课程说明

课程目标: 讲解PyTorch->ONNX->TensorRT,模型导出时,TensorRT官方插件如何使用。

软件版本说明:
TensorRT: 8.6.1.6
Python: 3.8

下面练习用到的输入数据与输出数据:
链接:https://pan.baidu.com/s/14NQaxeTIXRi9YAbdSWNNtQ?pwd=y0jm
提取码:y0jm

导出原理

[1] https://blog.csdn.net/blanokvaffy/article/details/128046413 (TensorRT加速Deformable Detr实践_deformable detr onnx-CSDN博客)
[2] https://github.com/talebolano/Tensorrt-Deformable-Detr
[3] https://github.com/NVIDIA/TensorRT/tree/main/plugin/multiscaleDeformableAttnPlugin
[4] https://zhuanlan.zhihu.com/p/513387413 (模型部署入门教程(四):在 PyTorch 中支持更多 ONNX 算子 - 知乎)

在文献4,下面有一个评论,特别棒。

提问人:意思是,onnx只是制定了一套标准,如果要真的实现deform_conv这个算子功能,就需要在推理引擎(比如onnxruntime, tensorrt)里面根据这个标准去实现算子,是这么理解吗?
作者:是的。

举个例子:我们的模型,有一个resize操作,导出的onnx,会有一个resize节点,但是resize节点内部如何实现,onnx就不再具体描述了。
即一个onnx节点的内容,可粗可细,细的话,一个函数实现细节都可以描述出来。粗的话,一个onnx算子可以描述整个函数模块。
我们具体,来看下面的例子(来自于文献1,2),理解下上面的事情。

class Etmpy_MultiScaleDeformableAttnFunction(torch.autograd.Function):
    @staticmethod
    def symbolic(g,value, value_spatial_shapes, value_level_start_index,
                sampling_locations, attention_weights, im2col_step):

        return g.op('com.microsoft::MultiscaleDeformableAttnPlugin_TRT',value, value_spatial_shapes, value_level_start_index,
                    sampling_locations, attention_weights)
    @staticmethod
    def forward(ctx, value, value_spatial_shapes, value_level_start_index,
                sampling_locations, attention_weights, im2col_step):
        '''
        no real mean,just for inference
        '''
        bs, _, mum_heads, embed_dims_num_heads = value.shape
        bs ,num_queries, _, _, _, _ = sampling_locations.shape
        return value.new_zeros(bs, num_queries, mum_heads, embed_dims_num_heads)

    @staticmethod
    def backward(ctx, grad_output):
        pass   

上面是可变形注意力机制插件使用,在pytorch代码中需要做的事情:
1 替换原有的MultiScaleDeformableAttnFunctionEtmpy_MultiScaleDeformableAttnFunction
2 定义符号函数,实现从pytorchMultiScaleDeformableAttnFunction到onnx算子的映射。
符号函数中g.op函数,第1个参数,即为onnx算子的名字。
这个onnx算子的名字,com.microsoft::MultiscaleDeformableAttnPlugin_TRT,::前面是命名空间,可以随意取,不影响,::是onnx插件的名字。
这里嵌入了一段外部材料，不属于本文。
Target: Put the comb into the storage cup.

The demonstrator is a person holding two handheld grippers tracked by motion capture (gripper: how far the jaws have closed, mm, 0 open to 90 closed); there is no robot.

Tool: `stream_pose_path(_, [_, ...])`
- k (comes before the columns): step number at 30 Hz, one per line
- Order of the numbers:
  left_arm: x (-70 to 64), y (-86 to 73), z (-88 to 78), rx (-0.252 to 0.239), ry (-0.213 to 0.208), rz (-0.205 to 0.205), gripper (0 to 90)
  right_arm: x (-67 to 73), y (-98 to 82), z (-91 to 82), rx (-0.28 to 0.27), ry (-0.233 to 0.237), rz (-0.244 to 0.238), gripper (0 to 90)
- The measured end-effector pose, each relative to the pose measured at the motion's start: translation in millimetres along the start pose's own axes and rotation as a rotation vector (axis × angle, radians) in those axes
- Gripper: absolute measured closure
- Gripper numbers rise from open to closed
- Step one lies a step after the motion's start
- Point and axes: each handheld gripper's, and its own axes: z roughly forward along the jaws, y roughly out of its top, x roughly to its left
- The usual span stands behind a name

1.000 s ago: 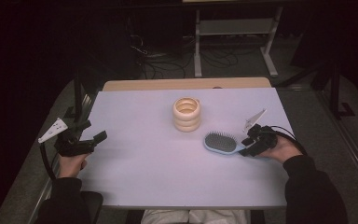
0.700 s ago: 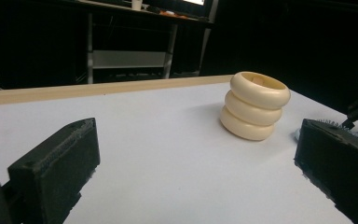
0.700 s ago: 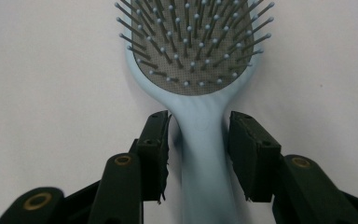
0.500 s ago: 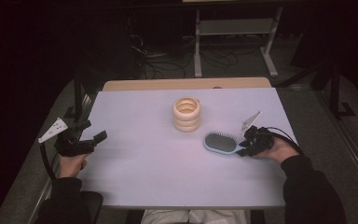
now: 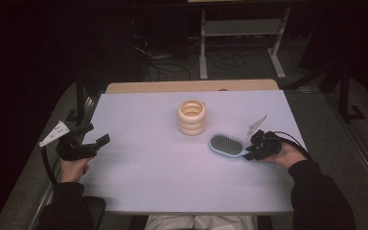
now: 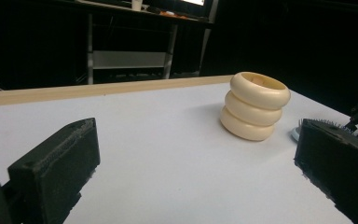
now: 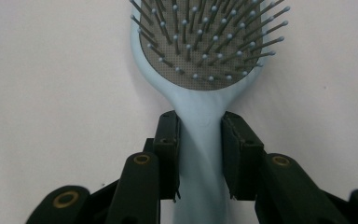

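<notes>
A light blue hairbrush (image 5: 225, 144) lies bristles up on the white table (image 5: 148, 182), right of centre. My right gripper (image 5: 251, 149) is at its handle, held by a hand at the table's right edge. In the right gripper view the jaws have just been closing, and my right gripper (image 7: 200, 126) now has both pads against the hairbrush (image 7: 200, 42) handle just below the head. My left gripper (image 5: 95, 134) hovers open at the table's left edge with nothing between its jaws. In its own view my left gripper (image 6: 200, 140) faces a cream stack of rings (image 6: 256, 105).
The stack of three cream rings (image 5: 191, 117) stands upright at the middle of the table, just behind and left of the brush head. A wooden strip (image 5: 191, 86) runs along the far edge. Beyond it are a metal rack (image 5: 239, 28) and floor cables (image 5: 163, 57).
The right gripper's jaws have narrowed onto the brush handle. Both hands, the brush and the ring stack have stayed where they were.
</notes>
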Motion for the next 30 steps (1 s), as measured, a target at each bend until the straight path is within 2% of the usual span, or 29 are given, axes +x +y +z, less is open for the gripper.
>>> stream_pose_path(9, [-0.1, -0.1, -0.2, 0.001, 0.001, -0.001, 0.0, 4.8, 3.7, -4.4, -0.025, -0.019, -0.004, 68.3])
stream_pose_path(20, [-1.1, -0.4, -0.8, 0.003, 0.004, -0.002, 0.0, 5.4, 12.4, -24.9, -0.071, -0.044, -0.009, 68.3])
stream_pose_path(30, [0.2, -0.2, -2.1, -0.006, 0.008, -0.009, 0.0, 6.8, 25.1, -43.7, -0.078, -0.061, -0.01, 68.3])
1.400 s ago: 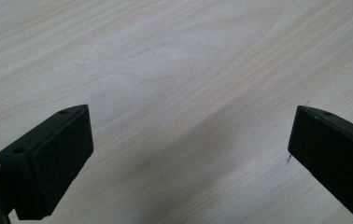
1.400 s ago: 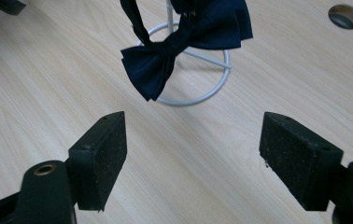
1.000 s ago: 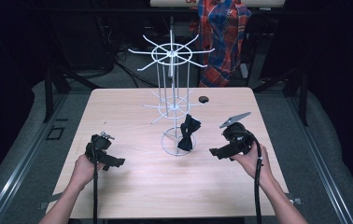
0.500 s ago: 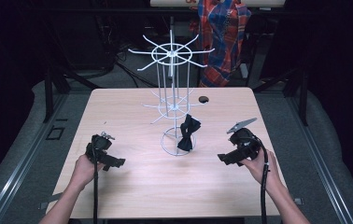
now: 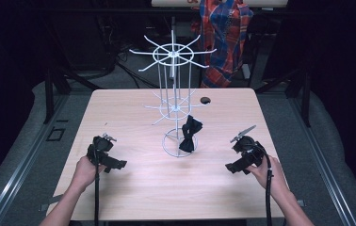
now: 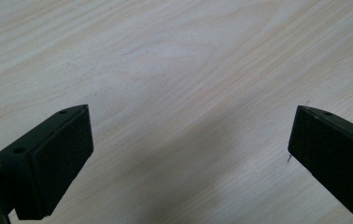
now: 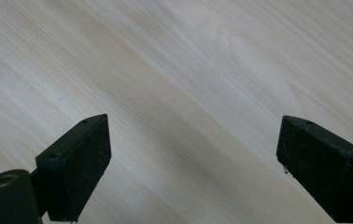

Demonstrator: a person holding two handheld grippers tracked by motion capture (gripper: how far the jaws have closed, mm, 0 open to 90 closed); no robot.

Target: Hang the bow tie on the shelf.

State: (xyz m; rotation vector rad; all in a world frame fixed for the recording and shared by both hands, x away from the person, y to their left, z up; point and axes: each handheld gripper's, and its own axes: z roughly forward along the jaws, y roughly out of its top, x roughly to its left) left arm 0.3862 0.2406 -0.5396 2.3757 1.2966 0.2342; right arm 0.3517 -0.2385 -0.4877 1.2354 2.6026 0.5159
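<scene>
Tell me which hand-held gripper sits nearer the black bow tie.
Right, narrowly. The right hand-held gripper is to the right of the black bow tie and nearer the person; the left hand-held gripper is farther off on its left.

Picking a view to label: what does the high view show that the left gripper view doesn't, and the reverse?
High view alone: the white wire rack standing mid-table, a black bow tie hanging on a low arm by its base ring, a small dark spot on the tabletop behind, a plaid shirt beyond the far edge, and the right gripper. Left gripper view alone: a close look between the left gripper jaws, wide apart with nothing held. Both share the pale wood table and the left gripper.
</scene>
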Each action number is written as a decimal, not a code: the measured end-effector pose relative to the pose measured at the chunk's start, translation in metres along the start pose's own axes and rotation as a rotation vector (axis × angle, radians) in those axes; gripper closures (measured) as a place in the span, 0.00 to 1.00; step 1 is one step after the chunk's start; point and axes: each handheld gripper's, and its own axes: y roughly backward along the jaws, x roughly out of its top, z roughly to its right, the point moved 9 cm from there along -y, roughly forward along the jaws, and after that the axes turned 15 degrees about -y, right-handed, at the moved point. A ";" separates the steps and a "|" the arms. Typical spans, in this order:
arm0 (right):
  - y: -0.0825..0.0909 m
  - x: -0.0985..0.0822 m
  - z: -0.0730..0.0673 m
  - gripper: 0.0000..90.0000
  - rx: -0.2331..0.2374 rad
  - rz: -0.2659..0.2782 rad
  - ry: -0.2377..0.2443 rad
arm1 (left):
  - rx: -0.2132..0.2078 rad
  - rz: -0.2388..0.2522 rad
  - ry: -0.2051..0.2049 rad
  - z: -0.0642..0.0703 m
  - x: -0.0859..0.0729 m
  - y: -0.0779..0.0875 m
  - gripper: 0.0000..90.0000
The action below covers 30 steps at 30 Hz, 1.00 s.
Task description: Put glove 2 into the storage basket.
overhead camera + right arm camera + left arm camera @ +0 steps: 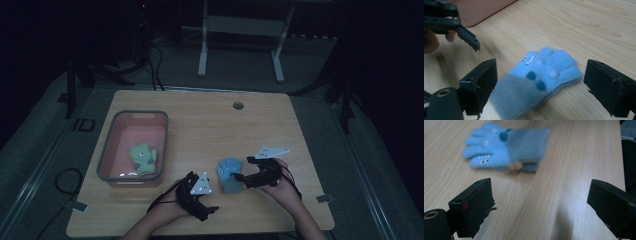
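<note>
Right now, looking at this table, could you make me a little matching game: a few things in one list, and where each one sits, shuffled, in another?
Things:
1. blue glove
2. green glove
3. round hole
4. left gripper

Places:
A. inside the pink bin
B. far side of the tabletop
C. flat on the wood between the two grippers
D. near edge, beside the bin's near right corner

Pairs: 1-C, 2-A, 3-B, 4-D

The glove [541,75] is light blue with a greyer blue cuff, darker blue dots, pale striped spots and a tiny white-eyed, toothy face. The other glove [144,159], in the pink, grey-rimmed bin [108,150], is pale yellow-green. The table [210,125] is light woodgrain, and both grippers' jaws are black.
</note>
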 end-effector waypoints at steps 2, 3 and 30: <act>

这里,我们使用nvidia官方提供的插件,要与nvidia官方插件的名字相同。
要与nvidia官方提供的算子名字保持一致,在插件的cpp文件中,有这样的代码,其中"MultiscaleDeformableAttnPlugin_TRT",即为插件的名字。

// https://github.com/NVIDIA/TensorRT/blob/main/plugin/multiscaleDeformableAttnPlugin/multiscaleDeformableAttnPlugin.cpp
namespace
{
static char const* DMHA_VERSION{"1"};
static char const* DMHA_NAME{"MultiscaleDeformableAttnPlugin_TRT"};
} // namespace

我们在使用trtexec导出engine时,trtexec --verbose,在输出日志中,也能看到它会加载的官方自定义的插件名称,可以通过上面的方法快速确认。
有了上面两步的工作,即可实现这个模块的onnx trace方式导出。

gpu版多尺度注意力机制插件的使用测试

1 编写一段pytorch代码,定义一个模型,这个模型,在导出onnx时,会映射到tensorrt插件。
2 导出这个模型,到onnx。
3 onnx to tensort engine。
4 tensort engine file推理。

pytorch导出onnx hello world demo

import torch
import torch.onnx

# 定义一个简单的 PyTorch 模型
class SimpleModel(torch.nn.Module):
    def __init__(self):
        super(SimpleModel, self).__init__()
        self.fc = torch.nn.Linear(10, 1)

    def forward(self, x):
        return self.fc(x)

# 创建模型实例
model = SimpleModel()

# 创建一个示例输入
example_input = torch.randn(1, 10)

# 导出模型到 ONNX 格式
output_path = "simple_model.onnx"
torch.onnx.export(model, example_input, output_path)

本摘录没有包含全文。